• WORK REQUEST: Transcribe the lines below exactly. No image belongs in the transcription.

• PROVIDED DATA:
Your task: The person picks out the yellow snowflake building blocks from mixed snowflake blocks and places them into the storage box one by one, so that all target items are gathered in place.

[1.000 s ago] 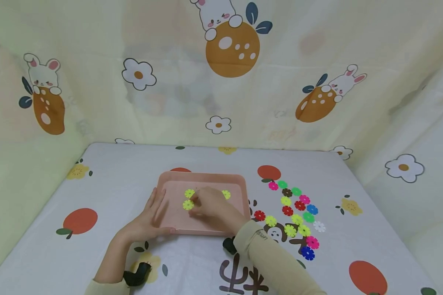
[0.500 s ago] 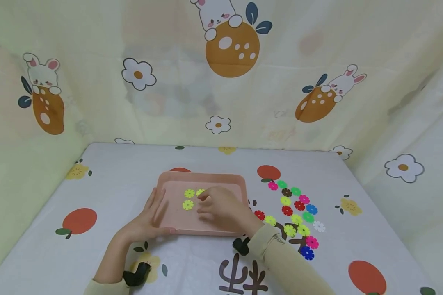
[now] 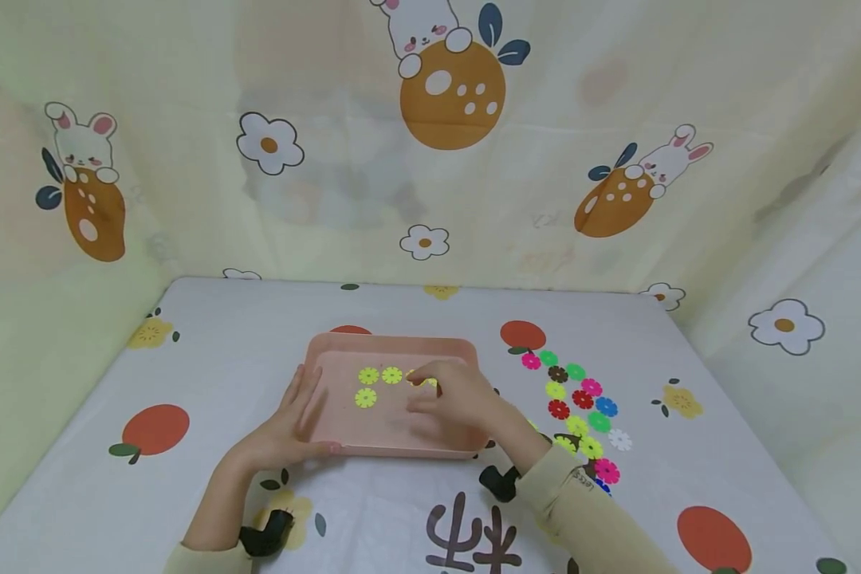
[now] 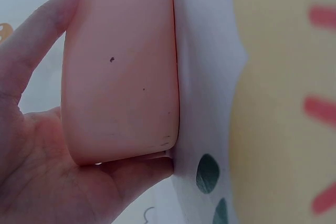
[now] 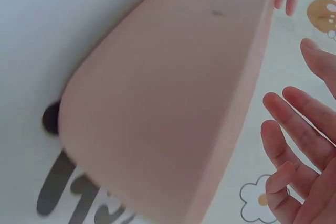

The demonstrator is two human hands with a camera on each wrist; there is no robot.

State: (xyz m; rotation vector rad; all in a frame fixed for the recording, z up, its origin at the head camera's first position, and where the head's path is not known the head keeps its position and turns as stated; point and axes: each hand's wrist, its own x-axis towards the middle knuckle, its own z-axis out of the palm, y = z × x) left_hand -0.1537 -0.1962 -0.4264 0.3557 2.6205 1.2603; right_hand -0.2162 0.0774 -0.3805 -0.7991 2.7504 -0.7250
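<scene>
My left hand (image 3: pixel 285 430) holds the near left corner of a pink tray (image 3: pixel 395 446); its thumb lies along the near wall, its other fingers at the left side. Inside the tray are several yellow notched plastic discs. One disc (image 3: pixel 365 398) lies below another disc (image 3: pixel 368 375), with a further disc (image 3: pixel 391 375) to the right. My right hand (image 3: pixel 459 395) is over the tray's right half, its fingertips at more yellow discs that they partly cover. In the right wrist view, the right hand's thumb and fingers stand apart, and no disc shows between them.
Right of the tray, loose notched discs in several colours lie on the patterned cloth, among them a red disc (image 3: pixel 558 410), a blue disc (image 3: pixel 606 407) and a white disc (image 3: pixel 620 441). A printed curtain (image 3: pixel 330 239) stands behind the table.
My right hand has moved right across the tray, uncovering a yellow disc in the upper row. The left hand and tray stay in place.
</scene>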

• OUTPUT FOR THIS TASK:
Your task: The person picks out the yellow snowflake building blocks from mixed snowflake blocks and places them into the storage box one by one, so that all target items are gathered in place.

[1.000 s ago] 
[0.500 s ago] 
[now] 
[now] 
[now] 

The demonstrator is two human hands with a camera on each wrist; there is no robot.

State: (xyz m; rotation vector rad; all in a frame fixed for the recording, z up, its origin at the head camera's first position, and where the head's path is not known the head keeps its position and turns as stated; point and axes: each hand's wrist, its own x-axis towards the middle knuckle, its own z-axis out of the palm, y = z × x) left_hand -0.1537 -0.1962 -0.4264 0.3557 2.6205 1.2603; right_hand -0.2162 0.0774 -0.3805 -0.7991 2.7504 -0.7250
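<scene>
My left hand (image 3: pixel 285 430) holds the near left corner of a pink tray (image 3: pixel 395 446); its thumb lies along the near wall, its other fingers at the left side. Inside the tray are several yellow notched plastic discs. One disc (image 3: pixel 365 398) lies below another disc (image 3: pixel 368 375), with a further disc (image 3: pixel 391 375) to the right. My right hand (image 3: pixel 459 395) is over the tray's right half, its fingertips at more yellow discs that they partly cover. In the right wrist view, the right hand's thumb and fingers stand apart, and no disc shows between them.
Right of the tray, loose notched discs in several colours lie on the patterned cloth, among them a red disc (image 3: pixel 558 410), a blue disc (image 3: pixel 606 407) and a white disc (image 3: pixel 620 441). A printed curtain (image 3: pixel 330 239) stands behind the table.
My right hand has moved right across the tray, uncovering a yellow disc in the upper row. The left hand and tray stay in place.
</scene>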

The exercise has been fully answered.